» **What you will do**:
Once you reach the line with "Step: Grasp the" below, copy each line exactly, stopping after the line with "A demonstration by", and skip any pictures.

» **Provided material**:
········
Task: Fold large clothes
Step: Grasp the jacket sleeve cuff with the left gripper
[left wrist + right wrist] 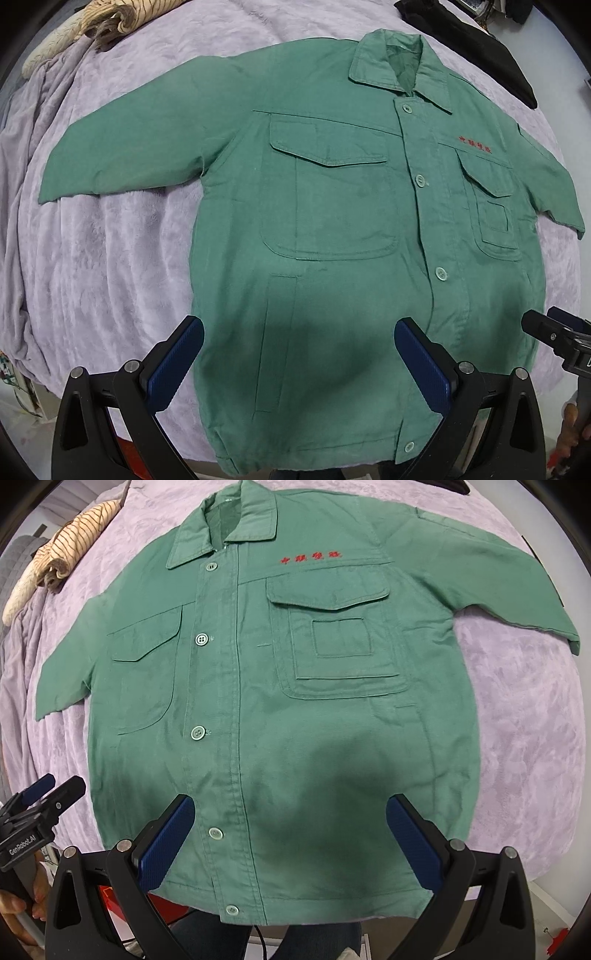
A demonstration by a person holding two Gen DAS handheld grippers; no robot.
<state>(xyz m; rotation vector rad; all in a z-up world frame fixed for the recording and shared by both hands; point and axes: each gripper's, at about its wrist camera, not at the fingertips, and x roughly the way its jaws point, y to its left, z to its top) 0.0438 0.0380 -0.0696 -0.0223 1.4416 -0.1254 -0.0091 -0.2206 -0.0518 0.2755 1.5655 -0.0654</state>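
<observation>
Grippers left (299,354) and right (290,829) wide open, empty, above flat green jacket (280,709).

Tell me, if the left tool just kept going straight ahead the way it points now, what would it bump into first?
Most likely the green jacket. The left tool is open above the jacket's lower front, left of the button strip, so it would probably meet that cloth first. Depth is hard to judge through this lens.

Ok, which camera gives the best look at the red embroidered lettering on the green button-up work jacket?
The right wrist view: the red embroidered lettering sits near centre, large, above the flap pocket of the green work jacket. The left wrist view shows the lettering smaller, towards the edge.
</observation>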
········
» **Expected answer**:
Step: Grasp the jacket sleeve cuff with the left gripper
[left wrist + right wrist] 
A demonstration by a person holding two Gen DAS handheld grippers; no robot.

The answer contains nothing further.